Why was the Jew so happy? He had a good day

If you're American when you go into the bathroom , and you're American when you go into the bathroom, what are you when you're in the bathroom. Ha, joke is on you because Americans don't pee.

Hitler has a certain "genocide-quaw" about him

"Knock knock" "Who's there?" "Steve" "Oh hey Steve, come on in"

Why Did The Man Fall Off His Motorcycle? Because he hit a bus.

Roses are bald Violets are bald You are bald I think you have cancer.

roses are red, violets are blue with a face like yours, you belong in a zoo but don't worry, cos I'll be there too not in the cage but laughing at you!

You know whats funny about 9/11? Nothing.

Robert Dupra getting a girlfriend.

To the 'am i pregnant now?'-section: Yesterday I spilled mustard on my brand new pants. That was just before I went out to some clubs. That night, after I had enjoyed myself with friends and alcohol, while I was walking home I was raped several times by big, black and hung men. It hurt a lot and my anus is still bleeding. My question is: What is the best way to get rid of the mustard stain?

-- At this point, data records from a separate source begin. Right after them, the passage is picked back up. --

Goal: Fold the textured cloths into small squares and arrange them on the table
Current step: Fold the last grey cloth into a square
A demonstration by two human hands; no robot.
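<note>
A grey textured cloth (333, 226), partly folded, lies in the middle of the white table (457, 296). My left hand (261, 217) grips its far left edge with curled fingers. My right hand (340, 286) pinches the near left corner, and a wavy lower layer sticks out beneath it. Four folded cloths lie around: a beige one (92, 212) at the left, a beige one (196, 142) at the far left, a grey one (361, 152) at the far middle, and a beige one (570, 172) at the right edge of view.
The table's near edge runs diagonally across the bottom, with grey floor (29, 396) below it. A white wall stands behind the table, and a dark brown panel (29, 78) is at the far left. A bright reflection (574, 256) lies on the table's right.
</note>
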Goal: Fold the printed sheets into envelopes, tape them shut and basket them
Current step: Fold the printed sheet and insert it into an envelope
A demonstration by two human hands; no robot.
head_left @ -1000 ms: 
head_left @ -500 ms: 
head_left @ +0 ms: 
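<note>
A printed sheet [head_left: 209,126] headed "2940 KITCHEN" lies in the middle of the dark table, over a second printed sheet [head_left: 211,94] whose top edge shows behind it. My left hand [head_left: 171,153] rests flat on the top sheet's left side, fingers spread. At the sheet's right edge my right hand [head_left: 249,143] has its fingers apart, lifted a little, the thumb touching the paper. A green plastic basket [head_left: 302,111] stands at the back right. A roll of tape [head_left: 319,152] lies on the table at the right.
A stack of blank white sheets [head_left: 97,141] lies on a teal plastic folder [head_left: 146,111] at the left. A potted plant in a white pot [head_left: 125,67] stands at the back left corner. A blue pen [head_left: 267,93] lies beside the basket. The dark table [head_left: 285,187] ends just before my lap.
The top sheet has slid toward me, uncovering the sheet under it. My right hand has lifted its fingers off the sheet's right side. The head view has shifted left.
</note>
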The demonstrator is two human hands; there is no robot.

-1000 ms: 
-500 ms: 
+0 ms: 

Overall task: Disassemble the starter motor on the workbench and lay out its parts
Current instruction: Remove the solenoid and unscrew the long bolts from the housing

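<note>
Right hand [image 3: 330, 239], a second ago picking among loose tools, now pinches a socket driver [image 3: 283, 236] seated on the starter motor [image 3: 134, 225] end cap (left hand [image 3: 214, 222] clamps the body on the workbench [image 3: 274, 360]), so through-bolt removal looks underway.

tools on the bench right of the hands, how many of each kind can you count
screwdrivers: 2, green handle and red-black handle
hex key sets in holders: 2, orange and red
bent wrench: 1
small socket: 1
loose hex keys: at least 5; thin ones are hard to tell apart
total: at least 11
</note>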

Fred: says hi Bob: says shut up why the hell do you have to be so rude!!! Fred:thankyou ob thats better

Q: What's worse than a truckload of dead babies? A: Shoveling them out with a pitchfork.

What did the boy say to his father? I don't know. With the seemingly infinite number of topics that two people could discuss and the fact that both the father and son are fictional, it would be unreasonable and border edge mentally unstable for me to assume that you would know what they may or may not be talking about.

what is the best invention ever created ? ............ PORN !!!!

a chicken walks into a bar and gets drunk. the locals then proceed to tell the police because the chicken was harrassing people after he got drunk

Why did the other reindeer make fun of Rudolph? He had one nut

Sarah Palin.

Q: Why did the chicken cross the road? A: Cause KFC was chasing him.

why was the man denied his teaching job? because he is a wanted cerial killer in 43 states.

What did micheal Jackson get for Christmas?a restraining order!

roses are red violets are blue heres the oven now where the **** is the jew

what's the only thing worse than losing a pen before a test? getting raped by a pedifile. -teagan doherty-

Anti Joke

What are Antijokes? Anti Jokes (or Anti Humor) is a type of comedy in which the uses is set up to expect a typical joke setup however the joke ends with such anticlimax that it becomes funny in its own right. The lack of punchline is the punchline.

Our Updated iOS App!

We've just released huge update to the iOS app! Now, access all your favorite text and photo sites like Anti-Joke, DIYLOL! A few things didn't make the original cut (like comments) but they'll be back soon. Best of all, the app is now FREE! Get it here.

The Anti Joke Book


NEW ANTI-JOKE BOOK!  Now that we've resolved the printing issues with our publisher, check out the BRAND SPANKING NEW Anti-Joke Book!

MOAR??

Want more? You might be interested in...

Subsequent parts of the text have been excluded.